Program MBG Capai 18 Juta Penerima Manfaat, BGN Gaspol Fokus 3T
JAKARTA - Kepapa Badan Gizi Nasional (BGN), Dadan Hindayana menyebut, hingga kini, sebanyak 18 juta jiwa telah menerima manfaat Program Makan Bergizi Gratis (MBG).
Kemudian, sebanyak 5.325 Satuan Pelayanan Pemenuhan Gizi (SPPG) telah beroperasi di 38 provinsi, 502 kabupaten, dan 4.770 kecamatan di seluruh Indonesia.

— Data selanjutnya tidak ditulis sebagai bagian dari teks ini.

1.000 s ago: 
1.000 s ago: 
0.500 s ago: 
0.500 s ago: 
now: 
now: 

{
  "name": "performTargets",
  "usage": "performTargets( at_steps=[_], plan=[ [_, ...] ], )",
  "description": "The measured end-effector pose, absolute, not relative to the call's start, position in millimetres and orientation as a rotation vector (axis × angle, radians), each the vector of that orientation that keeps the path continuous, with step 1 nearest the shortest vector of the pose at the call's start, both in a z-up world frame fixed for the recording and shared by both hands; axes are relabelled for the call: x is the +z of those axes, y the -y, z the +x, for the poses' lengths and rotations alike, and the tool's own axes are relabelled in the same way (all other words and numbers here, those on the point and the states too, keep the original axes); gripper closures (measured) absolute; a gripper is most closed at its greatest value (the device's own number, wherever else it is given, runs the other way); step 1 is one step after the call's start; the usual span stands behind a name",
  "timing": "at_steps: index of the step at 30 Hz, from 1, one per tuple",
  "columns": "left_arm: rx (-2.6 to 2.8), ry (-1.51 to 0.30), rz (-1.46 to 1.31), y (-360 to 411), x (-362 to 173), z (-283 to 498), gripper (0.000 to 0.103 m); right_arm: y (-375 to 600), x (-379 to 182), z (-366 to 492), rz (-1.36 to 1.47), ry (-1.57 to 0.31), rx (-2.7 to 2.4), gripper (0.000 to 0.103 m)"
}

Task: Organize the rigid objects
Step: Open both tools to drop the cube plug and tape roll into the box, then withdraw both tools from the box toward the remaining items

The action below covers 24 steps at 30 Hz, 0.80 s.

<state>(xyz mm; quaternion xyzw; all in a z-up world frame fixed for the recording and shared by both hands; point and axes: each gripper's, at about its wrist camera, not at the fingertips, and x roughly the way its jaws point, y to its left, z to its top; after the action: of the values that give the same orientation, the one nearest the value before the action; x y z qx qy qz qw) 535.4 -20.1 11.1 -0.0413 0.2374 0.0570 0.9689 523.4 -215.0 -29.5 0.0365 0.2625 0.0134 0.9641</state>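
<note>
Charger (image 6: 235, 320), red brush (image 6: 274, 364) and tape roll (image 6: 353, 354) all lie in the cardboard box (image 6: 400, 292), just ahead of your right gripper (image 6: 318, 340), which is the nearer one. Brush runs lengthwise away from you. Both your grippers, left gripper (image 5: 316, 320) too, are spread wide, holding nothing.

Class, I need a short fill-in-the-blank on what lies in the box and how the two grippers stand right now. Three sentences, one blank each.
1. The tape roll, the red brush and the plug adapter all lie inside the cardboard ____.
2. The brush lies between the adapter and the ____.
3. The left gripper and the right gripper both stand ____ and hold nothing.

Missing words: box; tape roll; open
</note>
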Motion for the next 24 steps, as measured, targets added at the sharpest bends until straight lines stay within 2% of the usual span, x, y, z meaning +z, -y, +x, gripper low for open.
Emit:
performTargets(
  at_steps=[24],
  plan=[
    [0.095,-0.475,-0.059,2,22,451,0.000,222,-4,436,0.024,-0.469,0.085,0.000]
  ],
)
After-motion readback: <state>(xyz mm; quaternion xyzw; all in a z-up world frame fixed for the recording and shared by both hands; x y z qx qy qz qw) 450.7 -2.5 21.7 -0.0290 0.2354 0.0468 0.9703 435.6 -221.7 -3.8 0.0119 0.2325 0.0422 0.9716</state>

"Alhamdulillah hari ini, pagi ini, sudah ada 5.325 Satuan Pelayanan Pemenuhan Gizi di seluruh Indonesia, di 38 provinsi, di 502 kabupaten, dan 4.770 kecamatan. Ini kalau satu SPPG melayani 3.500, itu artinya sudah lebih dari 18 juta yang sudah bisa dilayani oleh kami," katanya dalam NgobrolIndonesia yang disiarkan secara daring, Kamis, 14 Agustus.
Dadan bilang, awalnya target pemerintah dengan anggaran Rp 71 triliun hanya melayani maksimal 17,5 juta penerima manfaat. Namun, Presiden Prabowo Subianto meminta agar program ini diperluas jangkauan sebanyak 82,9 juta penerima manfaat pada tahun ini.
Untuk saat ini, lanjut Dadan, dari 23.000 pengajuan SPPG, sebanyak 18.000 telah diverifikasi, sementara 5.000 lainnya masih menunggu proses.
"Terutama terkait dengan kecepatan untuk memverifikasi ajuan-ajuan yang sedang ada karena 18.000 yang sudah kami verifikasi, sementara masih ada antrean yang belum kami verifikasi sekitar 5.000 dan itu membutuhkan waktu," jelasnya.
"Sekarang kami fokus dulu yang sudah terverifikasi dan kami baru saja berkoordinasi dengan seluruh pemerintah daerah agar percepatan di daerah bisa dilaksanakan," sambung Dadan.
Baca juga:
BGN Fokus ke Daerah 3T Usai Agustus
Selain itu, Kepala BGN banyak menerima masukan dari berbagai sumber agar prioritas Program MBG diberikan ke wilayah terluar, tertinggal, dan terdepan (3T). Namun, untuk wilayah tersebut baru akan mulai difokuskan usai Agustus.
"Alhamdulillah, kami sudah memiliki 33.000 SDM yang sudah dididik dan siap diterjunkan di seluruh Indonesia. Setelah mengejar target di Agustus ini, kami akan fokus ke daerah 3T. Langsung gaspol sehingga seluruhnya nanti Oktober akhir sudah selesai infrastrukturnya," ungkapnya.